2.1. "man and horse and kangaroo and whale" (aggregarious animals).
It seems to me now that my previous explanation of the use of "and" in
this example was far too complicated and contrived. So let's just say
that the conjunction "and" is being used in its "aggregational" sense.
I will also try an alternate style of picture for the "lifting" property,
by means of which, relative to the lattice of natural (non-ad-hoc) kinds,
a property P, naturally predicated of S, can be "elevated" to apply to M.
o-----------------------------o-----------------------------o
| Objective Framework | Interpretive Framework |
o-----------------------------o-----------------------------o
| |
| P <------------ at ------------ "P" |
| ^^ ^^ |
| | \ | \ |
| | \ "S => P" | \ "M => P" |
| | \ | \ |
| | \ | \ |
| | M <------ at --------------|--- "M" |
| | = | ^ |
| | = | / |
| | = | / "S => M" |
| | = | / |
| |= |/ |
| S <------------ at ------------ "S" |
| .. .. .. .. |
| . . . . . . . . |
| . . . . . . . . |
| . . . . . . . . |
| o o o o o o o o |
| m h k w "m" "h" "k" "w" |
| |
o-----------------------------------------------------------o
| Disjunctive Subject "S" and Inductive Rule "M => P" |
o-----------------------------------------------------------o
| |
| !S! = !I! = {"m", "h", "k", "w", "S", "M", "P"} |
| |
| "m" = "man" |
| "h" = "horse" |
| "k" = "kangaroo" |
| "w" = "whale" |
| |
| "S" = "man or horse or kangaroo or whale" |
| "M" = "Mammal" |
| "P" = "Predicate shared by man, horse, kangaroo, whale" |
| |
o-----------------------------------------------------------o
I believe that we can now begin to see the linkage to inductive rules.

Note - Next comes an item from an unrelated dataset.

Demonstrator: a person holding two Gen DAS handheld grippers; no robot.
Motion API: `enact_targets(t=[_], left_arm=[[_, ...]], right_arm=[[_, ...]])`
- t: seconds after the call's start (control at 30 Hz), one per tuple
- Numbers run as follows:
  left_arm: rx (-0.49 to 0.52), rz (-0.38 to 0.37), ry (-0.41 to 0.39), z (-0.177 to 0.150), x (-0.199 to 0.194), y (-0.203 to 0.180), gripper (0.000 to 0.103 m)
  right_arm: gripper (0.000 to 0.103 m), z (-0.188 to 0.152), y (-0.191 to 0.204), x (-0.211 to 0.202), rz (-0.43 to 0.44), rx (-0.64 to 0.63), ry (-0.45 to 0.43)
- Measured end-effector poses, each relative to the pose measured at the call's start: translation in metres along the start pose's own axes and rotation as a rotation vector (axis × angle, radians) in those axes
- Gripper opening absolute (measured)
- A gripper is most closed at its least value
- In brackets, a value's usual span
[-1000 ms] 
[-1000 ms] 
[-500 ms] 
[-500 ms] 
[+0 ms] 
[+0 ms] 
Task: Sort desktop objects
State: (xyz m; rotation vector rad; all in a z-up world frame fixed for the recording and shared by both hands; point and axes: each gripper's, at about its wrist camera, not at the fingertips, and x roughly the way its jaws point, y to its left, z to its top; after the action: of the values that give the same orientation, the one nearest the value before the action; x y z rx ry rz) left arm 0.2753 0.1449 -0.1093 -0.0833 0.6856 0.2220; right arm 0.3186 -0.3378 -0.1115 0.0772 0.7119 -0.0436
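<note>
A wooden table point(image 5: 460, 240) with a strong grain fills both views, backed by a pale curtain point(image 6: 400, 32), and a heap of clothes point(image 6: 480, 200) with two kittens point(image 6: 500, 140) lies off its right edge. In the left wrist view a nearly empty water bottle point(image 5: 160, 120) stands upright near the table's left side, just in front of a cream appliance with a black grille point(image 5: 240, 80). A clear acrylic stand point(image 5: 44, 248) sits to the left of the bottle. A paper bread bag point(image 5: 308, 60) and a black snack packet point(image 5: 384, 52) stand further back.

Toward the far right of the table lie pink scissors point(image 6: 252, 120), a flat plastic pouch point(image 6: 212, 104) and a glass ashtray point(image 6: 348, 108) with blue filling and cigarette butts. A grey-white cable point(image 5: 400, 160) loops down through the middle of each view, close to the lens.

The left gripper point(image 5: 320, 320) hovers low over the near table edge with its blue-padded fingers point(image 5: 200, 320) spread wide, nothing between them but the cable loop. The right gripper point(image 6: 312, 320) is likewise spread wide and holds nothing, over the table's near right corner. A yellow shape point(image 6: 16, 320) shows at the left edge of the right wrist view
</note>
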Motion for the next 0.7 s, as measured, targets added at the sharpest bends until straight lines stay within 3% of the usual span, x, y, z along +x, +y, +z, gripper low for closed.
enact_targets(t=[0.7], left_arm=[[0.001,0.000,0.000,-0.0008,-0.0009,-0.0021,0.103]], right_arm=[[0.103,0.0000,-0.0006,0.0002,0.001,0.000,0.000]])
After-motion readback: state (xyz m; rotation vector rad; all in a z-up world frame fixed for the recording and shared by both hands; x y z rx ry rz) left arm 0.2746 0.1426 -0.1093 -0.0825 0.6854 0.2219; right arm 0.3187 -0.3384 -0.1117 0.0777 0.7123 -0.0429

When a sample S is "fairly" or "randomly" drawn from the membership M
of some population and when every member of S is observed to have the
property P, then it is naturally rational to expect that every member
of M will also have the property P. This is the principle behind all
of our more usual statistical generalizations, giving us the leverage
that it takes to lift predicates from samples to a membership sampled.
Now, the aggregate that is designated by "man, horse, kangaroo, whale",
even if it's not exactly a random sample from the class of mammals, is
drawn by design from sufficiently many and sufficiently diverse strata
within the class of mammals to be regarded as a quasi-random selection.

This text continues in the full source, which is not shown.